> **WORK INSTRUCTIONS**: Could you set down exactly the lines of the data below, starting at the one that holds "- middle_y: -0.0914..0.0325" and ending at the one that holds "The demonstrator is", both included, and only those?

> **INFORMATION SUPPLIED**:
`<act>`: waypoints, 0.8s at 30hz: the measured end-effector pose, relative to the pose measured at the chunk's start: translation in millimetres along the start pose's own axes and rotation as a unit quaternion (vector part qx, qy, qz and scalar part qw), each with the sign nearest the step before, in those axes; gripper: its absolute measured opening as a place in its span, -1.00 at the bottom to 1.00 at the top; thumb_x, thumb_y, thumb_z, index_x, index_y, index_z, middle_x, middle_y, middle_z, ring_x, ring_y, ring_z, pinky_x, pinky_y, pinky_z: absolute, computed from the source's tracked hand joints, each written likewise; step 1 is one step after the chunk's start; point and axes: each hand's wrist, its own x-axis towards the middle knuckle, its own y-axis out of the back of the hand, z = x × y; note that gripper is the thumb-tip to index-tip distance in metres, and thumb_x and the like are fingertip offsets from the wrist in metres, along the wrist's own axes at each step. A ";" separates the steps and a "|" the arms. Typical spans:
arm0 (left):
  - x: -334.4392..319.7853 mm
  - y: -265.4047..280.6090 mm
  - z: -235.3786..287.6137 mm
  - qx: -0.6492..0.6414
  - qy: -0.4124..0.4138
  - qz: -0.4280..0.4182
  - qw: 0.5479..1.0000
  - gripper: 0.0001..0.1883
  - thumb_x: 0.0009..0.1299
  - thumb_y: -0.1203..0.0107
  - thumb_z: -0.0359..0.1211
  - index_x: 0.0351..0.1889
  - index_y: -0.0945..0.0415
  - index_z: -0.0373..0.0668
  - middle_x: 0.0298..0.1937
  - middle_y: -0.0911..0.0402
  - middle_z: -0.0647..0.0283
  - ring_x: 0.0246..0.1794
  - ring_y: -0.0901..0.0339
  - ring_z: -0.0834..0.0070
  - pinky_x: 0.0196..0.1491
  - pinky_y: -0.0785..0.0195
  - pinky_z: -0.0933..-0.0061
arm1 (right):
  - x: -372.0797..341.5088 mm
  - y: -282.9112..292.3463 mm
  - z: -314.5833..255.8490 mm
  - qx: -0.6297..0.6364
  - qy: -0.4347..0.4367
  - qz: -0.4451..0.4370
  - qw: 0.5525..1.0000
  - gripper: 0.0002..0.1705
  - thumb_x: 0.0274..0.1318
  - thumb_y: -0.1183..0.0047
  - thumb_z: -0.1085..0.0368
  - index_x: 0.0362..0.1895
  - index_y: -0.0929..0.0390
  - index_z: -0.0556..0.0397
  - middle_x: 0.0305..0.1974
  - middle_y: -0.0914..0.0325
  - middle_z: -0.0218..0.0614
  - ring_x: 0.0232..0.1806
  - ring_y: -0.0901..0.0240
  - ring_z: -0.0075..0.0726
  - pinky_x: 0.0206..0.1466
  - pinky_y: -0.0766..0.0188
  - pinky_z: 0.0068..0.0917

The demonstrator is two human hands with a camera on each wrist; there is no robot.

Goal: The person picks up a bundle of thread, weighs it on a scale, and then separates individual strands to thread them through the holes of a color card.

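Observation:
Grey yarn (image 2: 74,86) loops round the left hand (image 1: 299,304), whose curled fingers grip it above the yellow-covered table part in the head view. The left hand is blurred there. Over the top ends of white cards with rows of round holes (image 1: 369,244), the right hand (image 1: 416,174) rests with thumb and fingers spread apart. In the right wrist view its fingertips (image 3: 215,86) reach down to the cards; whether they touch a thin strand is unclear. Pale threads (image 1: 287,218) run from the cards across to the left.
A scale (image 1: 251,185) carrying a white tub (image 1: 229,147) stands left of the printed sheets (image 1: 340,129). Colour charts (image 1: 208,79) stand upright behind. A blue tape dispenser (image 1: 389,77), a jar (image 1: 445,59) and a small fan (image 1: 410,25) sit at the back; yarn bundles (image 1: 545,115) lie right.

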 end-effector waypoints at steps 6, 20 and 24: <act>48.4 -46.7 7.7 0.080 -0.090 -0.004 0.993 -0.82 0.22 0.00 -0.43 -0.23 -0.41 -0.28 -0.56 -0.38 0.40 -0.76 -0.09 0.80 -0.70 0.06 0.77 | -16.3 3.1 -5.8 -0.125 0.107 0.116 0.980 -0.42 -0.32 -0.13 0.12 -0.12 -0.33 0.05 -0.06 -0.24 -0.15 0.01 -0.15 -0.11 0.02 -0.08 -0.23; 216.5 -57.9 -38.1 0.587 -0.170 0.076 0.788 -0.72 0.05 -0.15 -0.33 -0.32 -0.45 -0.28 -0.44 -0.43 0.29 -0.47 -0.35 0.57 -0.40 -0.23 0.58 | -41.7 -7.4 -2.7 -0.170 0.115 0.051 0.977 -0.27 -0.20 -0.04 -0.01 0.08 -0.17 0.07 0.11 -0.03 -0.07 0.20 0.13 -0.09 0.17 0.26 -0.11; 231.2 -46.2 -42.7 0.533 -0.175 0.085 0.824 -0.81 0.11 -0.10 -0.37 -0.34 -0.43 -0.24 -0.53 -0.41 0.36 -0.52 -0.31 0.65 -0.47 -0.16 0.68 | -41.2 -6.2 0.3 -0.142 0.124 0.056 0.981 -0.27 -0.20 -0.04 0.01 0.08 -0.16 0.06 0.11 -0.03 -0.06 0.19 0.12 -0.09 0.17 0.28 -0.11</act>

> **RESULT OF THIS EXERCISE**:
  - middle_y: -0.0914..0.0325
  - middle_z: -0.0218..0.0614
  - ring_x: 0.0232..0.1806
  - ring_y: -0.0901..0.0240
  - ring_z: -0.0075..0.0726
  - pinky_x: 0.0206..0.1466
  - pinky_y: -0.0766..0.0188
  - pinky_z: 0.0068..0.0917

The demonstrator is two human hands with a camera on each wrist; there is no robot.

Whatever the exercise asked has now been answered.